What you have to do: Return the listing exactly. Keep no pictures.

Data segment:
--------------------------------------------------
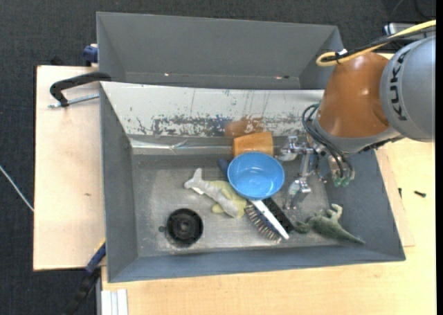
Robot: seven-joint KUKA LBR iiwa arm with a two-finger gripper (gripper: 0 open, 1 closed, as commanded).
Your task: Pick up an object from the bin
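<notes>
The grey metal bin (118,189) takes up most of the scene, with one sloped wall on each side and a scuffed far wall. The arm (415,92) comes in from the right. Its grey link bears the black letters "KU", and the rest of the word runs off the edge. No other writing can be read. A rounded orange cover (353,95) sits at the wrist above the bin's far right corner.

Six loose things lie on the floor, one of each kind. The round blue bowl (256,175) stands upright at the middle. Touching its near rim is a black-bristled brush (268,220) with a white handle, lying aslant. Left of the bowl lies a pale cream toy fish (214,194), shaped like a shark or whale, its tail pointing left. A green toy dinosaur (331,226) lies by the near right wall. An orange block (252,145) rests against the far wall just behind the bowl. A small black ridged disc (184,226) lies alone at the near left, well apart from the rest.

The metal pincer (299,194) hangs just right of the bowl's rim, with the brush head near and to its left. The dinosaur is just beside it on the near side and is the closest thing to its tip. Whether the pincer is spread or pressed together cannot be told, nor whether it touches the floor.
</notes>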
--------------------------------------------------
The completed task:
Robot: seven-joint KUKA LBR iiwa arm with a two-finger gripper (gripper: 0 open, 1 closed, as commanded).
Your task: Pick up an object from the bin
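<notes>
The grey metal bin (118,189) takes up most of the scene, with one sloped wall on each side and a scuffed far wall. The arm (415,92) comes in from the right. Its grey link bears the black letters "KU", and the rest of the word runs off the edge. No other writing can be read. A rounded orange cover (353,95) sits at the wrist above the bin's far right corner.

Six loose things lie on the floor, one of each kind. The round blue bowl (256,175) stands upright at the middle. Touching its near rim is a black-bristled brush (268,220) with a white handle, lying aslant. Left of the bowl lies a pale cream toy fish (214,194), shaped like a shark or whale, its tail pointing left. A green toy dinosaur (331,226) lies by the near right wall. An orange block (252,145) rests against the far wall just behind the bowl. A small black ridged disc (184,226) lies alone at the near left, well apart from the rest.

The metal pincer (299,194) hangs just right of the bowl's rim, with the brush head near and to its left. The dinosaur is just beside it on the near side and is the closest thing to its tip. Whether the pincer is spread or pressed together cannot be told, nor whether it touches the floor.
</notes>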

The output above is the complete answer.